Synopsis: In this Techstrong AI interview, Soniya Bopache, VP and general manager of data compliance at Veritas Technologies, explains how unstructured, untagged and unused data, otherwise known as dark data, when not effectively managed, can lead to sensitive data being inadvertently exposed to a large language model (LLM).

In this episode of the Techstrong AI video series, host Mike Vizard speaks with Soniya Bopache, VP and general manager for data compliance and governance at Veritas, about the growing issue of dark data. Bopache explains that dark data is akin to forgotten items stored in an attic—data that is collected but not actively used or managed, such as emails, documents, and log files. She emphasizes the importance of proactively managing this data through robust data monitoring systems, regular audits, and strong data governance practices, especially in the context of AI, where unstructured and unprocessed data can introduce biases or security risks. The discussion highlights how dark data, if not properly governed, can hinder AI outcomes, making comprehensive data management strategies essential.

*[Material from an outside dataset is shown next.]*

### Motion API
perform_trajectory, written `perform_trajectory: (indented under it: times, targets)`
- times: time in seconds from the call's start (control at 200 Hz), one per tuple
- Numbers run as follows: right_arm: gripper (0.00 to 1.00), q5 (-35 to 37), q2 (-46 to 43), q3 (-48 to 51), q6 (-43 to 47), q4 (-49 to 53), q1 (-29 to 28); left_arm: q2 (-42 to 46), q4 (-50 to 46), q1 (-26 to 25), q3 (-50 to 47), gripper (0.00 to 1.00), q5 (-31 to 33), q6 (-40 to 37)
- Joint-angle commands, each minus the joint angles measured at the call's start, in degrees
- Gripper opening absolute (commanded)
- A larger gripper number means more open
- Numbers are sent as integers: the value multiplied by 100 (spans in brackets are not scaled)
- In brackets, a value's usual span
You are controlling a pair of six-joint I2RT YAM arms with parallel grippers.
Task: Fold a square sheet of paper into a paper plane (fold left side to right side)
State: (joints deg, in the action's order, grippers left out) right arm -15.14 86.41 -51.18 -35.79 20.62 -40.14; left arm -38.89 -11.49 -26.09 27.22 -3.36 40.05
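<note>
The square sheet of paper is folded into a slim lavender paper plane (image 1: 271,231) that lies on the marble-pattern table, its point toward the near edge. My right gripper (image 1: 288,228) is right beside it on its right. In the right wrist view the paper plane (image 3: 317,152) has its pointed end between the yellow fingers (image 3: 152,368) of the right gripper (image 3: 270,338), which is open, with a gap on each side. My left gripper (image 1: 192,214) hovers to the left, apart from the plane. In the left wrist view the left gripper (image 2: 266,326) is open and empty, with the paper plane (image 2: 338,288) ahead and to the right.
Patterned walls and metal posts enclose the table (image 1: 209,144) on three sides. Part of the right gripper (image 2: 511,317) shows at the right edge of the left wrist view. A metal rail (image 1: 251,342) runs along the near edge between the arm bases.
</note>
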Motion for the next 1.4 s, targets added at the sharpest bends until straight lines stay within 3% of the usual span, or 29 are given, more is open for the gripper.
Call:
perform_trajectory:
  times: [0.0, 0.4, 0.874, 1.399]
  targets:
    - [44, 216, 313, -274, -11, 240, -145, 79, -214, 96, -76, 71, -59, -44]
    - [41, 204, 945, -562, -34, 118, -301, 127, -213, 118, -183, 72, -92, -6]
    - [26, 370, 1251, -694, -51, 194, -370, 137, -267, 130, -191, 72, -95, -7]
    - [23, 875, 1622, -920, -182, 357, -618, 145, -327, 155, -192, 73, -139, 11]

Bopache further discusses the collaboration needed across different teams in organizations to manage dark data effectively, noting that the responsibility extends beyond just IT or compliance teams to include all data producers. She stresses the importance of fostering a culture where all employees are mindful of the data they generate. The conversation also touches on the need for organizations to adapt their data governance frameworks to meet evolving regulations and AI standards, ensuring data accuracy and compliance. Ultimately, as AI technologies evolve, organizations must integrate advanced tools and collaborative approaches to handle data proactively and responsibly.